Gold and Silver Rebound Sharply After Historic Sell-Off, Analysts See More Gains Ahead
- Flexi Group
- 4 minutes ago
- 2 min read
Gold prices jumped more than 5 per cent on Tuesday, putting the metal on pace for its strongest single-day performance since November 2008, while silver also rallied sharply as precious metals rebounded from their steepest two-day decline in decades. Market analysts say the recovery may have further to run, with expectations that both metals could reach new record highs later this year.

Spot gold rose 5.8 per cent to $4,935.56 an ounce by 0818 GMT. The move followed a sharp sell-off that saw gold fall to $4,403.24 on Monday, just two sessions after it had reached a peak of $5,594.82. U.S. gold futures for April delivery climbed even more aggressively, gaining 6.6 per cent to trade at $4,958.50 per ounce.
“It’s a reasonable call that this is somewhere around fair value potentially, if you consider that we saw a market behaving fairly irrationally for a few weeks there,” said Kyle Rodda, a senior market analyst at Capital.com. “The current prices take gold and silver back to where they were, early in the second half of January.”
The rebound comes after an extraordinary rally earlier this year that saw gold smash through multiple record levels and post a nearly 13 per cent gain in January, marking its strongest monthly performance since November 2009. Silver also surged to unprecedented heights during that run, touching an all-time high of $121.64 last Thursday before the market reversed sharply.
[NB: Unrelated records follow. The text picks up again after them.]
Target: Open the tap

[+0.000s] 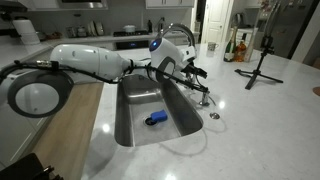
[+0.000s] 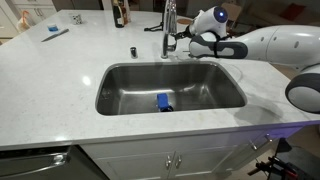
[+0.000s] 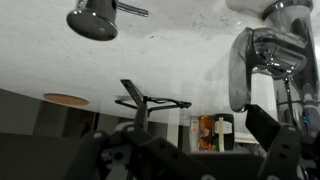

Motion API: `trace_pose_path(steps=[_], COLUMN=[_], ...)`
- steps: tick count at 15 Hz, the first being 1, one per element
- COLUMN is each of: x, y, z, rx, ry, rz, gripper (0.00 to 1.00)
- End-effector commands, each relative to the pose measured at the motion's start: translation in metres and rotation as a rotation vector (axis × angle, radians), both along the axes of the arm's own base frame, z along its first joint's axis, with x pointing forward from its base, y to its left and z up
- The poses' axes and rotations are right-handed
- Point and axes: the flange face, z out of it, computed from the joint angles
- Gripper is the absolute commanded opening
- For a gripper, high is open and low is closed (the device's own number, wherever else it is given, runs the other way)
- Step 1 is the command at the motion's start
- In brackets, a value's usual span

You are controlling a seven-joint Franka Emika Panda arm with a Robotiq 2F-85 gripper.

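Pincer (image 2: 186,41) at tap (image 2: 169,22) base, contact unclear

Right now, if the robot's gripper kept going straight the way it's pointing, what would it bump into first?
Most likely the tap: the gripper points at its lower column from close beside it, with nothing between. Depth is hard to judge.

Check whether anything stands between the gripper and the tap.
Nothing visible does. The gripper is right beside the lower part of the tap at the back edge of the sink; whether they touch cannot be told. The blue object lies down in the basin, out of the way.
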Motion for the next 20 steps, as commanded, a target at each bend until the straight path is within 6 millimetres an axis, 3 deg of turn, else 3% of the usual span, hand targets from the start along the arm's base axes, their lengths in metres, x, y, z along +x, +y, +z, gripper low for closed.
trace_pose_path(steps=[1,16,20], x=[0.0,0.004,0.005], y=[0.0,0.004,0.011], z=[-0.002,-0.023,-0.013], rx=[0.001,-0.027,-0.06], ry=[0.002,0.022,0.033], rz=[0.0,-0.026,-0.04], gripper=[1.0,1.0,1.0])
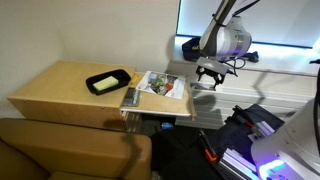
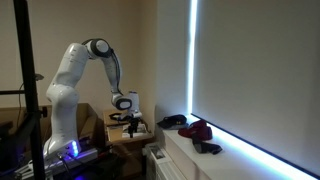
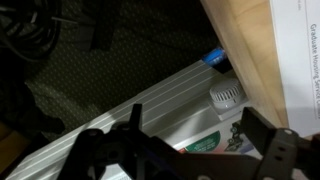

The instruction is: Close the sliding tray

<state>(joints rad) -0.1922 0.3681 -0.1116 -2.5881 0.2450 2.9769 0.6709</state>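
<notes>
The sliding tray is a light-wood board with a colourful printed sheet. It sticks out sideways from the wooden cabinet top. My gripper hangs just beyond the tray's outer end, apart from it, at about the tray's height. In the wrist view the gripper is open and empty. The tray's wooden edge and white sheet lie at the upper right of that view. The gripper also shows in an exterior view.
A small black dish with yellow contents sits on the cabinet top. A brown couch stands in front. A white radiator with a round valve knob lies below the gripper. Dark items rest on the window sill.
</notes>
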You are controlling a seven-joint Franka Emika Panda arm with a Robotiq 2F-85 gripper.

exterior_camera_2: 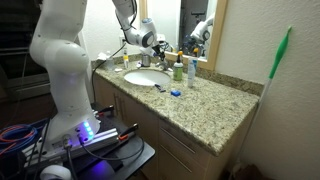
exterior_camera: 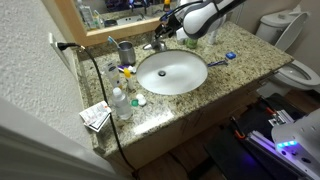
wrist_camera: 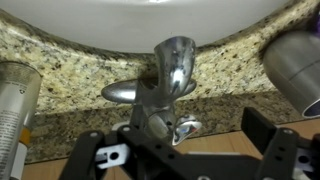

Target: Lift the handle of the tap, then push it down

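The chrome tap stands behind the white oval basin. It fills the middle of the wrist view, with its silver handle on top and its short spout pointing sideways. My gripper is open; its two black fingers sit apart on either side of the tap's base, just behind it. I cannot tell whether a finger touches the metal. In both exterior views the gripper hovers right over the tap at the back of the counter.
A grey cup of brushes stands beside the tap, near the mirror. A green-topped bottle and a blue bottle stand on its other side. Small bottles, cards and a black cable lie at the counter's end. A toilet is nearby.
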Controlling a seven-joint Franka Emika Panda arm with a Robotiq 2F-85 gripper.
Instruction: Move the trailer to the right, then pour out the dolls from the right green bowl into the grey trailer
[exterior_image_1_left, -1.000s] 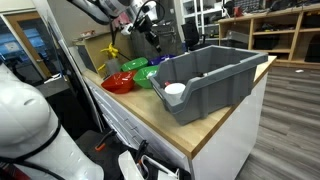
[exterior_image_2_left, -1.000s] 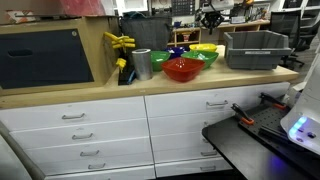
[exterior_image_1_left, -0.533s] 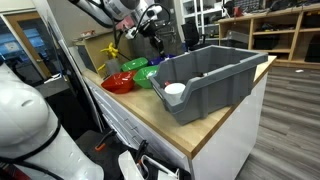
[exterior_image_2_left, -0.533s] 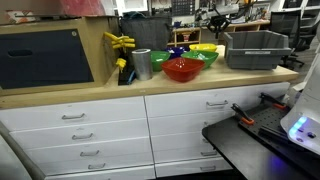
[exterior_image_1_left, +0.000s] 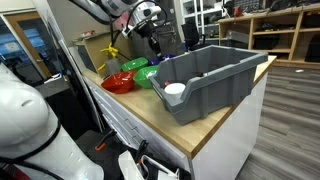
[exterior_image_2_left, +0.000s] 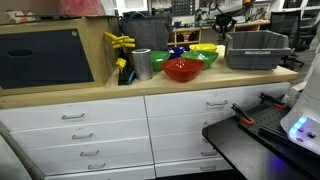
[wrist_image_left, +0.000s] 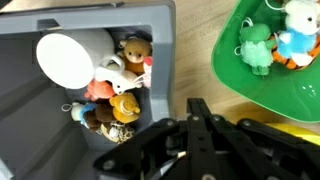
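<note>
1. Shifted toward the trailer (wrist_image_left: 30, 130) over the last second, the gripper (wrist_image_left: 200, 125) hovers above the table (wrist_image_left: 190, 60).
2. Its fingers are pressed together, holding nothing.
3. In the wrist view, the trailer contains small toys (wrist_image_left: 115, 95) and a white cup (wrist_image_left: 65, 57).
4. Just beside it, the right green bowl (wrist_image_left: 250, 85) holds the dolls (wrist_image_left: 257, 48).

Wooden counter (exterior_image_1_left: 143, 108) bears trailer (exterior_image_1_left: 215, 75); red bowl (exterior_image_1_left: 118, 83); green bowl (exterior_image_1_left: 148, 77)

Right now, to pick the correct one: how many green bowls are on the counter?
2. The far green bowl sits behind the red bowl; the near green bowl lies beside the grey trailer. Others may be hidden.
</note>
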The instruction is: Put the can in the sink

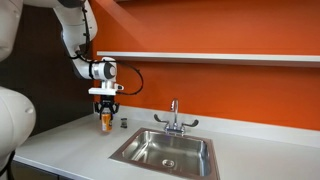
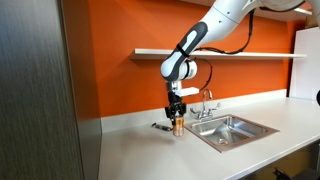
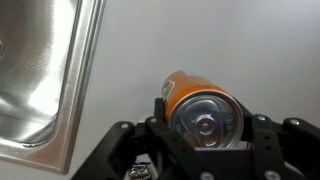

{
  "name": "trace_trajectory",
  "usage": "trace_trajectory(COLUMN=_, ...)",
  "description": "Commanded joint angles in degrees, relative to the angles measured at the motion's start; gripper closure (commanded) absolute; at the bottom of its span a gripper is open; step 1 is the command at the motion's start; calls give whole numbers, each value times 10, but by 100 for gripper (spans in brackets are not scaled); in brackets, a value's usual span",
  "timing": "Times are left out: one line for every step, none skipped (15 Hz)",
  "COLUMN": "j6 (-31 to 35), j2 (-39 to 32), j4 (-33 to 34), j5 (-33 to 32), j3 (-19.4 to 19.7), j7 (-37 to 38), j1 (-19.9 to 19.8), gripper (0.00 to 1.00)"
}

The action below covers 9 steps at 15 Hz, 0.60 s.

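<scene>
In an exterior view, the white robot arm reaches down at the left over the pale counter. Its black jaws are clamped on the small orange cylindrical can with a silvery top. The can is held upright, low over the counter, but I cannot tell whether it touches. Just right of the can sits a tiny dark object. Further right lies the rectangular stainless steel sink, with a chrome two-handled faucet behind it. The can is outside the basin, near its left end. In the wrist view, the sink's rim runs down the left, and the can sits right of it with a jaw pressing each side.
</scene>
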<state>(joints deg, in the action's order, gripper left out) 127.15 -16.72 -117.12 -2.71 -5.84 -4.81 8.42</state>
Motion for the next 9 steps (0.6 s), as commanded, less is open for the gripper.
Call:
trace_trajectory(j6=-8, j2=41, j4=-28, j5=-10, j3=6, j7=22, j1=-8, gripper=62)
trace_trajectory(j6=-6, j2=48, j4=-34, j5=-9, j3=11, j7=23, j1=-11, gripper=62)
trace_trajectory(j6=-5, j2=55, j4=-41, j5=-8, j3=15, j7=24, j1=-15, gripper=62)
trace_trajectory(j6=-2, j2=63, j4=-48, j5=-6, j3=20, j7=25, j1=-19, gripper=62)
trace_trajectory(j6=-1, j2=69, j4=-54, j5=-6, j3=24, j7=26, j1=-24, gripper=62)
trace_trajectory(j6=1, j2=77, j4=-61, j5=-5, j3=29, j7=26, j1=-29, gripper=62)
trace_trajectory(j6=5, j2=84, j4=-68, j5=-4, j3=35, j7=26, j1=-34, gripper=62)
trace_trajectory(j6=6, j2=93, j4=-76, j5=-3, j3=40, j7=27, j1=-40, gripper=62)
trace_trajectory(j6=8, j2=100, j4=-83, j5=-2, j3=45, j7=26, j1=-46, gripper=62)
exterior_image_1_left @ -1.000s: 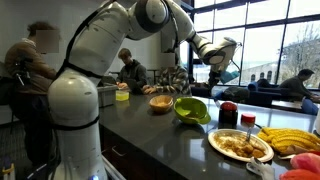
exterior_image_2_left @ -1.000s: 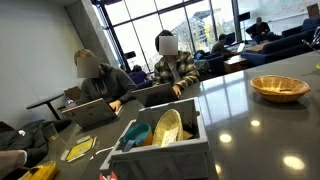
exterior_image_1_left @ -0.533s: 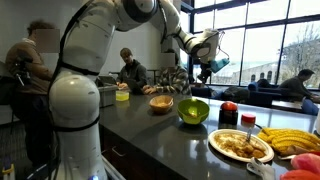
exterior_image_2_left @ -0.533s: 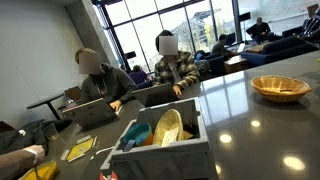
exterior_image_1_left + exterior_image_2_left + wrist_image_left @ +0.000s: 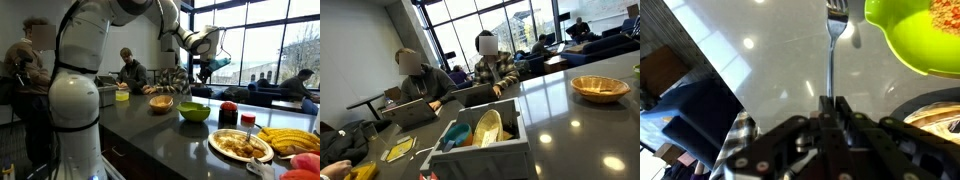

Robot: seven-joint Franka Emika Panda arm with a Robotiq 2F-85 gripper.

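Note:
In the wrist view my gripper (image 5: pixel 830 102) is shut on the handle of a metal fork (image 5: pixel 831 50), whose tines point away over the grey counter (image 5: pixel 770 60). A lime green bowl (image 5: pixel 915 35) with orange-brown food lies just right of the tines. In an exterior view the gripper (image 5: pixel 206 66) hangs high above the counter, over and behind the green bowl (image 5: pixel 194 112). The fork is too thin to make out there.
A wicker bowl (image 5: pixel 161 103) (image 5: pixel 599 87) stands behind the green bowl. Near the front are a plate of food (image 5: pixel 240 146), bananas (image 5: pixel 291 140), a red bottle (image 5: pixel 248 122) and a dark jar (image 5: pixel 228 114). A grey bin (image 5: pixel 480 150) holds utensils. People sit at the far side.
The arm has swung left and back, carrying the gripper with the fork above the counter. The green bowl, tilted in the earlier frames, now sits level.

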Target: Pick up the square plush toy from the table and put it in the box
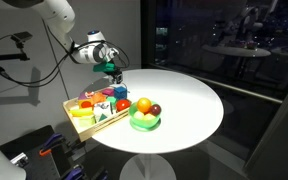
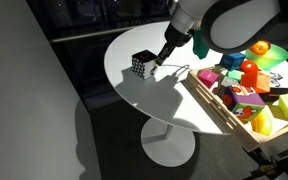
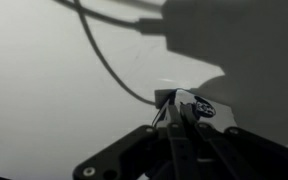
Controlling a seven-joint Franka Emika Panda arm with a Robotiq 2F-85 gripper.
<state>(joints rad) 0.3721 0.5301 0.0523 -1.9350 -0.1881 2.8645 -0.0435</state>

On Tuesday, silver jumped 10 per cent to $87.40 an ounce, recovering some of the ground lost after an historic collapse late last week. The metal suffered its largest single-day drop on record on Friday, plunging 27 per cent, followed by an additional 6 per cent decline on Monday.
The sharp downturn in precious metals was triggered by political and policy developments in the United States. Prices slid after U.S. President Donald Trump nominated Kevin Warsh to serve as the next chair of the U.S. Federal Reserve, a move that markets interpreted as supportive of the dollar. “The markets endorsed Warsh’s nomination by U.S. President Donald Trump as someone relatively credible, and so we saw the dollar move on that basis, and again, that was kind of like the pin that popped the big precious metals,” Rodda said.
Adding to the volatility, CME Group raised margin requirements on precious metals futures, a step that intensified last week’s sharp sell-off across the sector.
Meanwhile, macroeconomic uncertainty remains elevated. The U.S. Bureau of Labor Statistics announced on Monday that the closely watched January employment report will not be released this Friday due to a partial shutdown of the federal government, removing a key data point that traders typically use to gauge the outlook for interest rates.
Other precious metals also posted solid gains. Spot platinum climbed 5.7 per cent to $2,242.55 an ounce, after having reached a record high of $2,918.80 on January 26. Palladium rose 5.3 per cent to $1,811.39, joining the broader recovery across the metals complex as investors reassessed valuations following last week’s turmoil.